__EXERCISE DIRECTIONS__.
Where the string "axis" occurs in the material below, report the whole line.

__GIVEN INFORMATION__.
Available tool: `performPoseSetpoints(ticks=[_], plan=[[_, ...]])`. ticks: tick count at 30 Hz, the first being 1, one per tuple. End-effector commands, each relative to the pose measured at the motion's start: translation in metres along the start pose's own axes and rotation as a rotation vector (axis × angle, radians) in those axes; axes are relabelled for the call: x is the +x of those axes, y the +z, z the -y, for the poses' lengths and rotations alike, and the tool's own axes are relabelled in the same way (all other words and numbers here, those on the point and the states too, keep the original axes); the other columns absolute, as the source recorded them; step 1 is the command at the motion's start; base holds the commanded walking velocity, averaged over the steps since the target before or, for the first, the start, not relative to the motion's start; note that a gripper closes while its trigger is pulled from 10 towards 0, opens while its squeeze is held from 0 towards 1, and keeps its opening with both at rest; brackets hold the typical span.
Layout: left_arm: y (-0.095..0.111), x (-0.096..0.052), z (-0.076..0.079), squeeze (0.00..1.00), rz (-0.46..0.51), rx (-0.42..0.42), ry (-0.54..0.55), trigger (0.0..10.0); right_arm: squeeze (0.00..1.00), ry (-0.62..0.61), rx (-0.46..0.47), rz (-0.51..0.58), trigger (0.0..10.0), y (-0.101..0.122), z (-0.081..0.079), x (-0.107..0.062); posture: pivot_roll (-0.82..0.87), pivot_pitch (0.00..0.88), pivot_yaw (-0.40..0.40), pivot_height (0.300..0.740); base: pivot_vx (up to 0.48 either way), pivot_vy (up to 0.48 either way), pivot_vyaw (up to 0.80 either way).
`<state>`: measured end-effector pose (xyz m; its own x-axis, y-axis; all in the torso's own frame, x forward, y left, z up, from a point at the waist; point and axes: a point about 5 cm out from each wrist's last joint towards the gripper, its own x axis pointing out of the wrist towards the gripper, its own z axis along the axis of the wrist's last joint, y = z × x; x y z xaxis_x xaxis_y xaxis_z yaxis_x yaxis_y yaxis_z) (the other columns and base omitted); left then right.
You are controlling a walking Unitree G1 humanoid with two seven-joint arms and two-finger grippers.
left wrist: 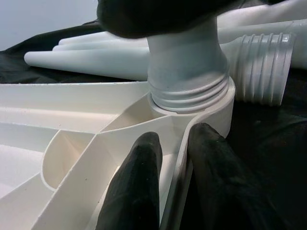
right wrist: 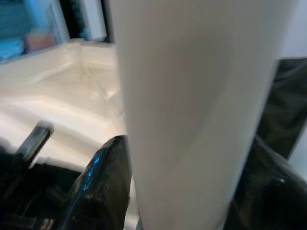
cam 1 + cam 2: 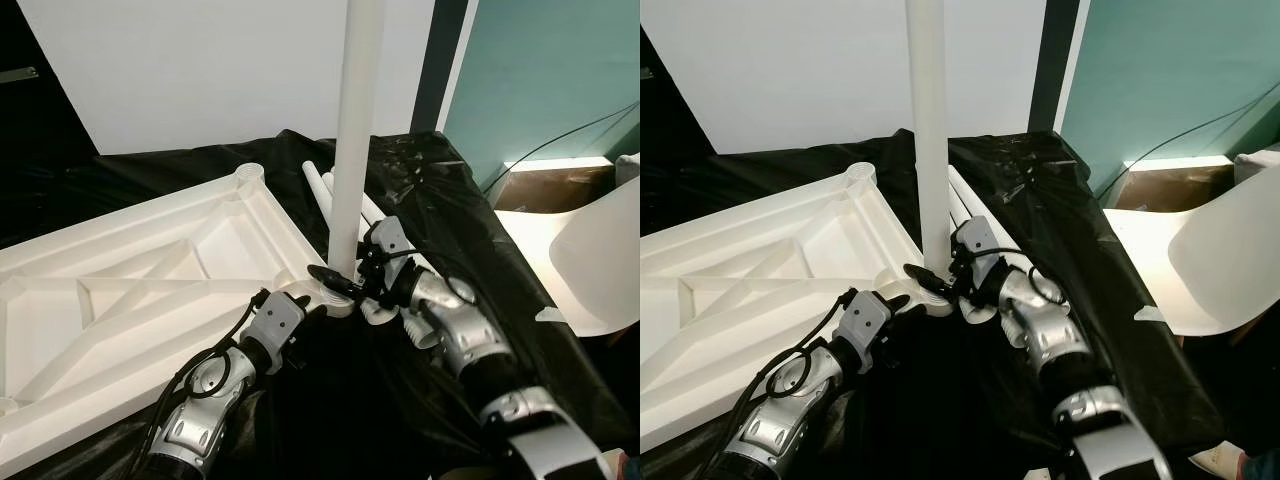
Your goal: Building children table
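right gripper (image 3: 338, 277) clamps the base of the upright white table leg (image 3: 355, 130), which stands in the threaded corner socket (image 1: 211, 108) of the upturned white tabletop (image 3: 120, 300) on black sheeting (image 3: 460, 200). left gripper (image 1: 175, 165) pinches the tabletop's corner rim just beside that socket. spare legs (image 1: 91, 57) lie behind.

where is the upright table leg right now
The upright leg stands in the near corner socket of the upturned tabletop, centre of the head views, gripped low by the right gripper; spare legs lie behind it.
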<state>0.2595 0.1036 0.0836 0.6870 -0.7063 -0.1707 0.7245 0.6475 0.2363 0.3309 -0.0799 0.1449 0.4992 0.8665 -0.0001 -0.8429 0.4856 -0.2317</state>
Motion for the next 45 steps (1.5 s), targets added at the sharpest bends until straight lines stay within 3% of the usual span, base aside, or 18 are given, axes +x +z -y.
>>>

__EXERCISE RESULT__.
Available tool: `performPoseSetpoints(ticks=[_], plan=[[_, ...]])`. ticks: tick count at 30 Hz, the first being 1, one per tuple. End-effector commands, each relative to the pose measured at the motion's start: translation in metres along the start pose's own axes and rotation as a rotation vector (axis × angle, radians) in those axes; axes are relabelled for the call: x is the +x of those axes, y the +z, z the -y, for the poses' lengths and rotations alike, and the tool's own axes are relabelled in the same way (all other words and numbers here, those on the point and the states too, keep the original axes); the other columns absolute, as the source recorded them; step 1 is the command at the motion's start; base holds the commanded walking velocity, averaged over the steps since the target before or, for the first, the start, not relative to the motion's start; note that a gripper closes while its trigger is pulled from 10 towards 0, opens while its squeeze is held from 0 towards 1, and keeps its opening with both at rest; brackets hold the typical span.
`<state>`: measured end-effector pose (xyz m; its own x-axis, y-axis; all in the torso's own frame, x forward, y left, z up, from a point at the waist; point and axes: a point about 5 cm out from each wrist's last joint towards the gripper, its own x axis pointing out of the wrist towards the gripper, its own z axis along the axis of the wrist's last joint, y = z × x; x y z xaxis_x xaxis_y xaxis_z yaxis_x yaxis_y yaxis_z) (the other columns and base omitted); left then right.

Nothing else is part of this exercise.